Nothing in the data should be left out or altered when it is retyped.

Start of SUPPLIED RECORDS

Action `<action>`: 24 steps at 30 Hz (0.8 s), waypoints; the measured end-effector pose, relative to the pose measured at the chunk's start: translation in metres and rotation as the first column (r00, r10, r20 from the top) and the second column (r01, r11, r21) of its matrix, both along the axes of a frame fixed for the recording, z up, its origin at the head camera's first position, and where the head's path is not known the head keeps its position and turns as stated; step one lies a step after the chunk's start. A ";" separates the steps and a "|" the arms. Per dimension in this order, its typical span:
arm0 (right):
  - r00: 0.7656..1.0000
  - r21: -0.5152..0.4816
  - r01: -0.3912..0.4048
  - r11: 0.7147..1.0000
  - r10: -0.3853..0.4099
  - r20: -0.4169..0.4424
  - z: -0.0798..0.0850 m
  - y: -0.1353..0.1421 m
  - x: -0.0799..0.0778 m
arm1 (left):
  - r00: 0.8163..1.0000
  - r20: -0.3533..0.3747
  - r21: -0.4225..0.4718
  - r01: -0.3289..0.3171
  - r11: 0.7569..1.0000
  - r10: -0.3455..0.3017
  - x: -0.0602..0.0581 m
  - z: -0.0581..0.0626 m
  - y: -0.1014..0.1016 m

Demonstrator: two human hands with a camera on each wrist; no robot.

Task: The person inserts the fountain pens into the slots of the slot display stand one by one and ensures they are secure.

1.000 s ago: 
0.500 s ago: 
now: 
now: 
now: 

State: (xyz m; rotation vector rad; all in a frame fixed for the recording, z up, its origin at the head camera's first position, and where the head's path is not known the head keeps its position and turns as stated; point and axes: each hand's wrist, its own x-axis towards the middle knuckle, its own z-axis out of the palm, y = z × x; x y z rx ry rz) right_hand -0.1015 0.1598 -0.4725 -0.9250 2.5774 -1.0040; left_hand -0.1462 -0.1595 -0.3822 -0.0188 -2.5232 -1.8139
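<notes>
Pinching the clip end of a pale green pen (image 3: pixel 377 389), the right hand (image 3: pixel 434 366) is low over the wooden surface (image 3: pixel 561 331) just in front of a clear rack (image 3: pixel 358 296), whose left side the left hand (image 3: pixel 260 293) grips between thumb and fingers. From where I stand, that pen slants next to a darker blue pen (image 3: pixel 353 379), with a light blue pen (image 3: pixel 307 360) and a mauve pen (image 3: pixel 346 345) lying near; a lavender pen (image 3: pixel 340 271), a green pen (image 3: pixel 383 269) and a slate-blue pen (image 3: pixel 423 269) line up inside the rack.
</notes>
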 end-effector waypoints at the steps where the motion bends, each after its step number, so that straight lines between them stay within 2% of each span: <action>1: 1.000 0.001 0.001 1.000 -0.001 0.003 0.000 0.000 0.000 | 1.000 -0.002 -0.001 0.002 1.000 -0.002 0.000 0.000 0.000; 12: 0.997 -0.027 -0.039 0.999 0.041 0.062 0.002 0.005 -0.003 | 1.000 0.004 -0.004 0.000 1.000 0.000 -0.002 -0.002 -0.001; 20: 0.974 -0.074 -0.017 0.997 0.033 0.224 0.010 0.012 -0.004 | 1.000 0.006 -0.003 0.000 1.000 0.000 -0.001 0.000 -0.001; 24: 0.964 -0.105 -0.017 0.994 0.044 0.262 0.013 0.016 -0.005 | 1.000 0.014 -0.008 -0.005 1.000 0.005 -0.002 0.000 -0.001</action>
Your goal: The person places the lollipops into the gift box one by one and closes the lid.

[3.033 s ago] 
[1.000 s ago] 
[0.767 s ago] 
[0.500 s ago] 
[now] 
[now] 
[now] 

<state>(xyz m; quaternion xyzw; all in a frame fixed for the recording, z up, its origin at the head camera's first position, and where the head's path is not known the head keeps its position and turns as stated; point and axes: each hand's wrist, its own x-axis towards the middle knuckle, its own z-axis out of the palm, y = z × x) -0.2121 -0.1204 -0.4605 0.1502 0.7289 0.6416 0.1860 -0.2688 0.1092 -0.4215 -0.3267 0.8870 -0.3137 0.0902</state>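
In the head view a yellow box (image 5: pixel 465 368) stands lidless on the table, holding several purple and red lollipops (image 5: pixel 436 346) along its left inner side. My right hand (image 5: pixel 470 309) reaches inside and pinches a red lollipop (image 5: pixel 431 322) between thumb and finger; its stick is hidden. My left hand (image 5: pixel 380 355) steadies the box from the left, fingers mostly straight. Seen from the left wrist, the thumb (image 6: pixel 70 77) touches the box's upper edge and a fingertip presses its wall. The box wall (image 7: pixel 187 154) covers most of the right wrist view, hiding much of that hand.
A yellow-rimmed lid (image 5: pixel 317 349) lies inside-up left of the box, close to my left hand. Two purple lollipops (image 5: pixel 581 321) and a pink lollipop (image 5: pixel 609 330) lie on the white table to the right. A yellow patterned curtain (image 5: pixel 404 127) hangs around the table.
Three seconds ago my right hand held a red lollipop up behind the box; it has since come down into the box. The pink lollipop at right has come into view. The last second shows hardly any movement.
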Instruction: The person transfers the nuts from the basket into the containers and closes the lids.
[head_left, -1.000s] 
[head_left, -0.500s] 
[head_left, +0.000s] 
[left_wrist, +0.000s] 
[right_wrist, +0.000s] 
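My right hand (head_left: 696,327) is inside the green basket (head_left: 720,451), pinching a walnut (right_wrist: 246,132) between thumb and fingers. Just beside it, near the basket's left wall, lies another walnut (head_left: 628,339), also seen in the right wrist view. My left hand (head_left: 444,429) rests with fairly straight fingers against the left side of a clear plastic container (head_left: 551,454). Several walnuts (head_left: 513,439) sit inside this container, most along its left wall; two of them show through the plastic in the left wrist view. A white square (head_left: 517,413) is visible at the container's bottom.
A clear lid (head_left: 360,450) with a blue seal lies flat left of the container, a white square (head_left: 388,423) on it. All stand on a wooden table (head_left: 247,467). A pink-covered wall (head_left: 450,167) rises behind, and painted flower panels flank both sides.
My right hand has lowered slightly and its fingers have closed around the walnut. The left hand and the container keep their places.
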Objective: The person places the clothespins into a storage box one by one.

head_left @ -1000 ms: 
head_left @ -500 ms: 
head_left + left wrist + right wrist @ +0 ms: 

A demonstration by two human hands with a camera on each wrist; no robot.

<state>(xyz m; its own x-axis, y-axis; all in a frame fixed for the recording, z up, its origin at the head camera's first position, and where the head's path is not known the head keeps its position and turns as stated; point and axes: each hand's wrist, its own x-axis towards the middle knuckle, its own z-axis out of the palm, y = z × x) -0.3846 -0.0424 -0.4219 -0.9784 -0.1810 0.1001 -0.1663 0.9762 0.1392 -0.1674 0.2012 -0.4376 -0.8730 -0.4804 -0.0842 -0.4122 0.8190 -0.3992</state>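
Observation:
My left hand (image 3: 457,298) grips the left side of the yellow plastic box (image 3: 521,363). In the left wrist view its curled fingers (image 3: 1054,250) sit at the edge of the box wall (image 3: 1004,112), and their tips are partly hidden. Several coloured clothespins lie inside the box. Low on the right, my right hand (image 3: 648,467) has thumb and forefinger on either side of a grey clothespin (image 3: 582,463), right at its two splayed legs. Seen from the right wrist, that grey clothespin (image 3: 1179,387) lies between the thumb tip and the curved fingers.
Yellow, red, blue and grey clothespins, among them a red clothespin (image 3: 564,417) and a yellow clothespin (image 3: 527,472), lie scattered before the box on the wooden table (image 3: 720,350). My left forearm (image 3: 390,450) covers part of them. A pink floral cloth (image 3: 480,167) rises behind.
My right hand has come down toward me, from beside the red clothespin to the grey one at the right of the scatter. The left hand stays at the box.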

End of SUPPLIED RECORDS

WORKED SOLUTION –
Action `<action>`: 24 steps at 30 Hz (0.8 s), waypoints; the measured end-effector pose, relative to the pose measured at the chunk's start: translation in metres and rotation as the first column (r00, r10, r20 from the top) and the second column (r01, r11, r21) of its matrix, both along the axes of a frame fixed for the recording, z up, its origin at the head camera's first position, and where the head's path is not known the head keeps its position and turns as stated; step one lies a step after the chunk's start. A ";" separates the steps and a "|" the arms. Per dimension in this order, its typical span:
arm0 (right):
  - r00: 0.7656..1.0000
  - r21: -0.5152..0.4816
  - r01: -0.3912..0.4048
  - r11: 0.7147..1.0000
  - r10: -0.3853..0.4099
  - r20: -0.4169..0.4424
  - z: -0.0798..0.0850 m
  - y: -0.1353..0.1421 m
  - x: -0.0799..0.0778 m
arm1 (left):
  - r00: 0.8163..1.0000
  - r20: -0.3533..0.3747
  - r21: -0.4225..0.4718
  - r01: -0.3289..0.3171
  - r11: 0.7569..1.0000
  - r10: -0.3455..0.3017
  - x: -0.0602..0.0581 m
  - z: -0.0581..0.0626 m
  - y: -0.1014..0.1016 m

Demonstrator: two human hands with a camera on each wrist; no robot.

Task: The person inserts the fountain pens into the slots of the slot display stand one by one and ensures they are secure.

1.000 s ago: 
0.500 s ago: 
now: 
now: 
now: 

State: (xyz m; rotation vector rad; all in a frame fixed for the recording, z up, its origin at the head camera's first position, and where the head's path is not known the head keeps its position and turns as stated; point and axes: each hand's wrist, its own x-axis towards the middle knuckle, its own z-axis out of the palm, y = z × x; x y z rx ry rz) right_hand -0.1015 0.1598 -0.4725 -0.9250 2.5774 -1.0040; left_hand -0.1462 -0.1595 -0.3822 -0.0188 -2.5232 -1.8139
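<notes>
Pinching the clip end of a pale green pen (image 3: pixel 377 389), the right hand (image 3: pixel 434 366) is low over the wooden surface (image 3: pixel 561 331) just in front of a clear rack (image 3: pixel 358 296), whose left side the left hand (image 3: pixel 260 293) grips between thumb and fingers. From where I stand, that pen slants next to a darker blue pen (image 3: pixel 353 379), with a light blue pen (image 3: pixel 307 360) and a mauve pen (image 3: pixel 346 345) lying near; a lavender pen (image 3: pixel 340 271), a green pen (image 3: pixel 383 269) and a slate-blue pen (image 3: pixel 423 269) line up inside the rack.
</notes>
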 end-effector waypoints at the steps where the motion bends, each after its step number, so that straight lines between them stay within 2% of each span: <action>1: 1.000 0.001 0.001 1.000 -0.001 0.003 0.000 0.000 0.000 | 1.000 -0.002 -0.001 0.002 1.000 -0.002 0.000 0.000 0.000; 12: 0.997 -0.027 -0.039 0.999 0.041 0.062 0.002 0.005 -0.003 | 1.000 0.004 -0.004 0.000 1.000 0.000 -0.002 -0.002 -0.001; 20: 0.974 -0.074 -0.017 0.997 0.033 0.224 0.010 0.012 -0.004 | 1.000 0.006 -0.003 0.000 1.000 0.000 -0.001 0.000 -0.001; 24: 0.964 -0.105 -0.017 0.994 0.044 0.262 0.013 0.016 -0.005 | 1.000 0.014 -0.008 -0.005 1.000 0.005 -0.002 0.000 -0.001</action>
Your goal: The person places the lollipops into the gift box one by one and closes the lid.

[3.033 s ago] 
[1.000 s ago] 
[0.767 s ago] 
[0.500 s ago] 
[now] 
[now] 
[now] 

<state>(xyz m; quaternion xyzw; all in a frame fixed for the recording, z up, its origin at the head camera's first position, and where the head's path is not known the head keeps its position and turns as stated; point and axes: each hand's wrist, its own x-axis towards the middle knuckle, its own z-axis out of the palm, y = z × x) -0.2121 -0.1204 -0.4605 0.1502 0.7289 0.6416 0.1860 -0.2688 0.1092 -0.4215 -0.3267 0.8870 -0.3137 0.0902</state>
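In the head view a yellow box (image 5: pixel 465 368) stands lidless on the table, holding several purple and red lollipops (image 5: pixel 436 346) along its left inner side. My right hand (image 5: pixel 470 309) reaches inside and pinches a red lollipop (image 5: pixel 431 322) between thumb and finger; its stick is hidden. My left hand (image 5: pixel 380 355) steadies the box from the left, fingers mostly straight. Seen from the left wrist, the thumb (image 6: pixel 70 77) touches the box's upper edge and a fingertip presses its wall. The box wall (image 7: pixel 187 154) covers most of the right wrist view, hiding much of that hand.
A yellow-rimmed lid (image 5: pixel 317 349) lies inside-up left of the box, close to my left hand. Two purple lollipops (image 5: pixel 581 321) and a pink lollipop (image 5: pixel 609 330) lie on the white table to the right. A yellow patterned curtain (image 5: pixel 404 127) hangs around the table.
Three seconds ago my right hand held a red lollipop up behind the box; it has since come down into the box. The pink lollipop at right has come into view. The last second shows hardly any movement.
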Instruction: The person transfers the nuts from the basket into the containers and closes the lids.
[head_left, -1.000s] 
[head_left, -0.500s] 
[head_left, +0.000s] 
[left_wrist, +0.000s] 
[right_wrist, +0.000s] 
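My right hand (head_left: 696,327) is inside the green basket (head_left: 720,451), pinching a walnut (right_wrist: 246,132) between thumb and fingers. Just beside it, near the basket's left wall, lies another walnut (head_left: 628,339), also seen in the right wrist view. My left hand (head_left: 444,429) rests with fairly straight fingers against the left side of a clear plastic container (head_left: 551,454). Several walnuts (head_left: 513,439) sit inside this container, most along its left wall; two of them show through the plastic in the left wrist view. A white square (head_left: 517,413) is visible at the container's bottom.
A clear lid (head_left: 360,450) with a blue seal lies flat left of the container, a white square (head_left: 388,423) on it. All stand on a wooden table (head_left: 247,467). A pink-covered wall (head_left: 450,167) rises behind, and painted flower panels flank both sides.
My right hand has lowered slightly and its fingers have closed around the walnut. The left hand and the container keep their places.
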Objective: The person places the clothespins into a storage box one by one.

head_left @ -1000 ms: 
head_left @ -500 ms: 
head_left + left wrist + right wrist @ +0 ms: 

A demonstration by two human hands with a camera on each wrist; no robot.

<state>(xyz m; its own x-axis, y-axis; all in a frame fixed for the recording, z up, its origin at the head camera's first position, and where the head's path is not known the head keeps its position and turns as stated; point and axes: each hand's wrist, its own x-axis towards the middle knuckle, its own z-axis out of the palm, y = z × x) -0.3846 -0.0424 -0.4219 -0.9784 -0.1810 0.1001 -0.1663 0.9762 0.1392 -0.1674 0.2012 -0.4376 -0.8730 -0.4804 -0.0842 -0.4122 0.8190 -0.3992</state>
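Observation:
My left hand (image 3: 457,298) grips the left side of the yellow plastic box (image 3: 521,363). In the left wrist view its curled fingers (image 3: 1054,250) sit at the edge of the box wall (image 3: 1004,112), and their tips are partly hidden. Several coloured clothespins lie inside the box. Low on the right, my right hand (image 3: 648,467) has thumb and forefinger on either side of a grey clothespin (image 3: 582,463), right at its two splayed legs. Seen from the right wrist, that grey clothespin (image 3: 1179,387) lies between the thumb tip and the curved fingers.
Yellow, red, blue and grey clothespins, among them a red clothespin (image 3: 564,417) and a yellow clothespin (image 3: 527,472), lie scattered before the box on the wooden table (image 3: 720,350). My left forearm (image 3: 390,450) covers part of them. A pink floral cloth (image 3: 480,167) rises behind.
My right hand has come down toward me, from beside the red clothespin to the grey one at the right of the scatter. The left hand stays at the box.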

What is written here forms the complete answer.